La lectura benjaminiana de la obra de Proust nos está señalando un ámbito de pertinencia,
tal vez el único, para la implicación memoria-ciudad: el ámbito del tiempo entrelazado, la
concreta capacidad de un “cierto” pasado de vivir más allá de su propia época y de entrar a
hacer parte de un momento histórico ulterior.
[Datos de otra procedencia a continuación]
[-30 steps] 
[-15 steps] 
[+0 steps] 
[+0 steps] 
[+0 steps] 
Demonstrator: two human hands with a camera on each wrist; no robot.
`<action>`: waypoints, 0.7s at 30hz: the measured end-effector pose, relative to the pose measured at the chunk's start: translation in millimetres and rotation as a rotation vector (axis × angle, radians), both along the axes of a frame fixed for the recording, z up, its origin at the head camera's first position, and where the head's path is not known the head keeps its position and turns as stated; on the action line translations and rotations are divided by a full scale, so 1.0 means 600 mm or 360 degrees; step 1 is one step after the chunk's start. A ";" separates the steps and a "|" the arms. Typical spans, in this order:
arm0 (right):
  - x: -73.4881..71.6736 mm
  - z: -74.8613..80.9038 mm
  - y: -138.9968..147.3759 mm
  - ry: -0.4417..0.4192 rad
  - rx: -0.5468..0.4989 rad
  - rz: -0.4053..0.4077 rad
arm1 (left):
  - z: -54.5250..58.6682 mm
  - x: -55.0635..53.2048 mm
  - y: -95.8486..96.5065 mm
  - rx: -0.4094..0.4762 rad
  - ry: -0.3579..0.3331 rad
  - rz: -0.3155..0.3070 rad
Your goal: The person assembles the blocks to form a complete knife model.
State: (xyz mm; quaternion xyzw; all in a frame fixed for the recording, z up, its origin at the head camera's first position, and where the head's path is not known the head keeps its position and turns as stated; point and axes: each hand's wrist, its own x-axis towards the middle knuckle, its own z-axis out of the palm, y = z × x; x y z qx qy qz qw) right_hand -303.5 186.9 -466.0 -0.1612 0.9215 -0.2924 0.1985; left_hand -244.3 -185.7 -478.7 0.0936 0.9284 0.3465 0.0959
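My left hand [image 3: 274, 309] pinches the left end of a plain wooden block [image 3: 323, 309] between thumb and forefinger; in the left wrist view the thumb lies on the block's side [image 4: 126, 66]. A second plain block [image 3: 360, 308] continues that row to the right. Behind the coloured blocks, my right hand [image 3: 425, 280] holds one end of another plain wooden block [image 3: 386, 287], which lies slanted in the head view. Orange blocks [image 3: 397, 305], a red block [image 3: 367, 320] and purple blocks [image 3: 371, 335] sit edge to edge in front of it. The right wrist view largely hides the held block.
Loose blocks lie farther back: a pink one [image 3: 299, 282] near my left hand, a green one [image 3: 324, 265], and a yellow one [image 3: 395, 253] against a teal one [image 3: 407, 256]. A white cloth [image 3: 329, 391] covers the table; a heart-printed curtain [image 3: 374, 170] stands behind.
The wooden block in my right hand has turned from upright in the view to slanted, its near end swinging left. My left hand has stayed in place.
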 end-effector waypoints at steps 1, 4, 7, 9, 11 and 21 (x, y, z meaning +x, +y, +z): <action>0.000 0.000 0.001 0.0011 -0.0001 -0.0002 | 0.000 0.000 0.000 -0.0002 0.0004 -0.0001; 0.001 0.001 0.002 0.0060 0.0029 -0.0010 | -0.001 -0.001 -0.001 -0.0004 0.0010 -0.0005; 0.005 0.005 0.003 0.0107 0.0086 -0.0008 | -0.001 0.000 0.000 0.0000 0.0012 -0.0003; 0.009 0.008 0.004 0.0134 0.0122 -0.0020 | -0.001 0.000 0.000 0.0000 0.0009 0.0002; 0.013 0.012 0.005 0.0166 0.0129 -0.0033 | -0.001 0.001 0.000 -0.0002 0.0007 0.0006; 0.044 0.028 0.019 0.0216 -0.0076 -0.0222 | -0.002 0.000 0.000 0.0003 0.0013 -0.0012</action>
La concreta y real contemporaneidad del
pasado para con una época futura.
Una auténtica cultura urbana ha de ser, entonces, el lugar donde experimentar la naturaleza
terrena del tiempo (el despliegue de una vida como sucesión de horas triviales, fugaces,
sentimentales y débiles) y los infinitos esfuerzos mentales por entretejer esos frágiles hilos
de tiempo.
Es probable que, entonces, entendida la ciudad como sujeto mismo de la historia, las
condiciones de posibilidad de su “memorabilidad” estén dictadas por la forma de la trama
por medio de la cual el tiempo “se entrelaza”. La manera, mejor dicho, por medio de la cual
puntos lejanos entre sí en el tiempo se entrelazan para formar algo nuevo.
Podemos entonces identificar inicialmente la memoria de una ciudad con específicos
territorios de tensión simbólica donde es posible elaborar una trama particular de tiempo
entrelazado. A manera de parcial conclusión podríamos decir que la importancia, más allá
de la pertinencia y tal vez podríamos hablar de la urgencia, de un Museo de Ciudad está en
la necesidad ética de construir el ámbito de significación de la relación memoria-ciudad en
cuanto identificación y apropiación de territorios en donde, como quería Marcel Proust, “la
memoria vive más tiempo”.
Aún a costo de malinterpretar a Benjamin quiero arriesgar, a manera de conclusión, la
siguiente relación: el tiempo es un fotógrafo, sus imágenes, sus fotografías, son la ciudad;
la posibilidad de poder leer esas imágenes, de tener una imagen significativa (una ciudad
memorable) pasa por la obtención del elixir que pueda actuar como agente para revelarla;
¿podemos decir ahora que tal elixir son los valores patrimoniales que gracias a infinitos
esfuerzos mentales la ciudad llega a construir?